Task to complete
Filter the entries, keeping every line with the string "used".
[Provided information — start]
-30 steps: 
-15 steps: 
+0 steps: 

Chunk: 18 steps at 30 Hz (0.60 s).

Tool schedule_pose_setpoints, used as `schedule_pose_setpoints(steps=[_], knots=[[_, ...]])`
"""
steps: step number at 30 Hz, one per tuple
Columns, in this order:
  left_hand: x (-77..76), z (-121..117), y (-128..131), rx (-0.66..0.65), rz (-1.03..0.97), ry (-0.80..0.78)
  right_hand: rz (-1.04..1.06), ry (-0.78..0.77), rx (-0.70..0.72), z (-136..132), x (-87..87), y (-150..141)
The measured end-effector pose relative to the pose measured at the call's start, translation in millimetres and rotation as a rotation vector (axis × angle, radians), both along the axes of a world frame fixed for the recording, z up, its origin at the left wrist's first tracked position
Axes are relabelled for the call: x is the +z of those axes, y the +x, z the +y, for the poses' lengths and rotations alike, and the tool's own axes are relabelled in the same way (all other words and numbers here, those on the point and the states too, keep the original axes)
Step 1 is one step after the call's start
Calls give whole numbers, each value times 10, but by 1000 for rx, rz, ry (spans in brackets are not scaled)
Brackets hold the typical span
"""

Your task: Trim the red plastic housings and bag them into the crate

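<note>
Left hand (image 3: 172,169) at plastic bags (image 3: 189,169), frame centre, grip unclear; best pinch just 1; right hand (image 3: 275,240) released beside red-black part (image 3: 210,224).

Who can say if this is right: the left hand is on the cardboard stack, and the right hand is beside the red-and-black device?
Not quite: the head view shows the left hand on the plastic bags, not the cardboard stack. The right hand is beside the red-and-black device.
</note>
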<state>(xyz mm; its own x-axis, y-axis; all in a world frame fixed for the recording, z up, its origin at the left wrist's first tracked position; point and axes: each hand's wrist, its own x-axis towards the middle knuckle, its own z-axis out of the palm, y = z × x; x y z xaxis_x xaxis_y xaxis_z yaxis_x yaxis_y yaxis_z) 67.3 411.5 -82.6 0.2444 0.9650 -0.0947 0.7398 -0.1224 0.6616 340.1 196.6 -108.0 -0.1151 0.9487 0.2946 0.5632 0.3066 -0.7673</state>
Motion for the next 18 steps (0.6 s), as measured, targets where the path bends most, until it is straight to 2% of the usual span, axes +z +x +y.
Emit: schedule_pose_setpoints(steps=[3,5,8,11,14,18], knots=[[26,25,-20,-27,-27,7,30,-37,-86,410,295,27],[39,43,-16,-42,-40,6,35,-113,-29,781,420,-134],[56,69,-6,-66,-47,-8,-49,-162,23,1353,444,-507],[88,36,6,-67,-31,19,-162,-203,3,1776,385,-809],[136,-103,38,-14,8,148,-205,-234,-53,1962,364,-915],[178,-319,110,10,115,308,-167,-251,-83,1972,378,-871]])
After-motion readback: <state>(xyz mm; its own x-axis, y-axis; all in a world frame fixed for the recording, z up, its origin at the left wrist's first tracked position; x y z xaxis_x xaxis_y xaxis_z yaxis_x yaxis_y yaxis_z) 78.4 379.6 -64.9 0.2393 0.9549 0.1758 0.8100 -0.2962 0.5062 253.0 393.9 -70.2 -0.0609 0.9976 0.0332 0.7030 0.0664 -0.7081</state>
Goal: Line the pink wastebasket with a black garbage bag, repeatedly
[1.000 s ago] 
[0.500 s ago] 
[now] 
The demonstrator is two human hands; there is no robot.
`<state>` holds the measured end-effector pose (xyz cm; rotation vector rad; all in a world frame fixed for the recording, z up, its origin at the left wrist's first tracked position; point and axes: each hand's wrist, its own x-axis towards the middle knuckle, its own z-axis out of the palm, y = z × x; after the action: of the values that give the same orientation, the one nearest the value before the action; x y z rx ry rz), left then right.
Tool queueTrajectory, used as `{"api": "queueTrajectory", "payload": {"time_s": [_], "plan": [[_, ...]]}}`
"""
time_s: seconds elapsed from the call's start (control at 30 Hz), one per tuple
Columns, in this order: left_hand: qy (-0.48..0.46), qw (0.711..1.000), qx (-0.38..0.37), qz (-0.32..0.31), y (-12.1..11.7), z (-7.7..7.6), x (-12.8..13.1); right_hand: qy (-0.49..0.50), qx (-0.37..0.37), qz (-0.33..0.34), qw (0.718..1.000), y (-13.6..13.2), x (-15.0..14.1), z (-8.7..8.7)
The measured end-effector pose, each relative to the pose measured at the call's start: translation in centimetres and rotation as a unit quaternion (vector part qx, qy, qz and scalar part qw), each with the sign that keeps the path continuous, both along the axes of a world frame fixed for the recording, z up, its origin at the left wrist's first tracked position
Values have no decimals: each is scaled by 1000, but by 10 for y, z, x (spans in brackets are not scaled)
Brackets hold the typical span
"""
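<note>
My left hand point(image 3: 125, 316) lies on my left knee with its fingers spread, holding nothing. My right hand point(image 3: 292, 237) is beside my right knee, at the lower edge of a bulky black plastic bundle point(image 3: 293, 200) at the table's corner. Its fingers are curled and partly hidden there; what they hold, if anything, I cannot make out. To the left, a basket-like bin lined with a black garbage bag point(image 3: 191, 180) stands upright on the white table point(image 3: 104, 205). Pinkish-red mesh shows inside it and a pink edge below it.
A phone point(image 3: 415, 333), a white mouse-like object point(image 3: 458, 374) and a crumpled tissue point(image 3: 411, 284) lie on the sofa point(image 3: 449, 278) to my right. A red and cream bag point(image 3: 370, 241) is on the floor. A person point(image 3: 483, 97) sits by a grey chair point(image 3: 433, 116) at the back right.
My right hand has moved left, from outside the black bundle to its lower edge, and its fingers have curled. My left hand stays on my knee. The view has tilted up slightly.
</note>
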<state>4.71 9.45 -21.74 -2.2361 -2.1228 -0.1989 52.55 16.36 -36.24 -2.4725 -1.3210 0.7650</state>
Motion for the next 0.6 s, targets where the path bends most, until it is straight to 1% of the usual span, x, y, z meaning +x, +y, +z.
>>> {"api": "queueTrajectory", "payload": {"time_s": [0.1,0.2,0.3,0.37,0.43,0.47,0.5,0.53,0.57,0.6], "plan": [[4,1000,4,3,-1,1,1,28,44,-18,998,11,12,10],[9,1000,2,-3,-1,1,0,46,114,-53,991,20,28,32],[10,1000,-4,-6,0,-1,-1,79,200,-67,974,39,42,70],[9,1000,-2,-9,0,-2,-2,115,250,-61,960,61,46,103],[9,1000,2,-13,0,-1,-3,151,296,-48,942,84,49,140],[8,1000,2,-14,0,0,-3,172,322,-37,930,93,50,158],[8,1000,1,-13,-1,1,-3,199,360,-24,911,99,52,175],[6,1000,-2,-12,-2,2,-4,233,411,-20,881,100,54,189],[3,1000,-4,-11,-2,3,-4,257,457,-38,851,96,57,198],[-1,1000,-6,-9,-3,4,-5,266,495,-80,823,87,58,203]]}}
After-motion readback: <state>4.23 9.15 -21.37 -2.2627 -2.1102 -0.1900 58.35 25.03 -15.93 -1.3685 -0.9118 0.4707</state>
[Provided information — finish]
Reply
Tool schedule_pose_setpoints, used as `schedule_pose_setpoints(steps=[_], knots=[[_, ...]])`
Tool queueTrajectory, used as `{"api": "queueTrajectory", "payload": {"time_s": [_], "plan": [[_, ...]]}}`

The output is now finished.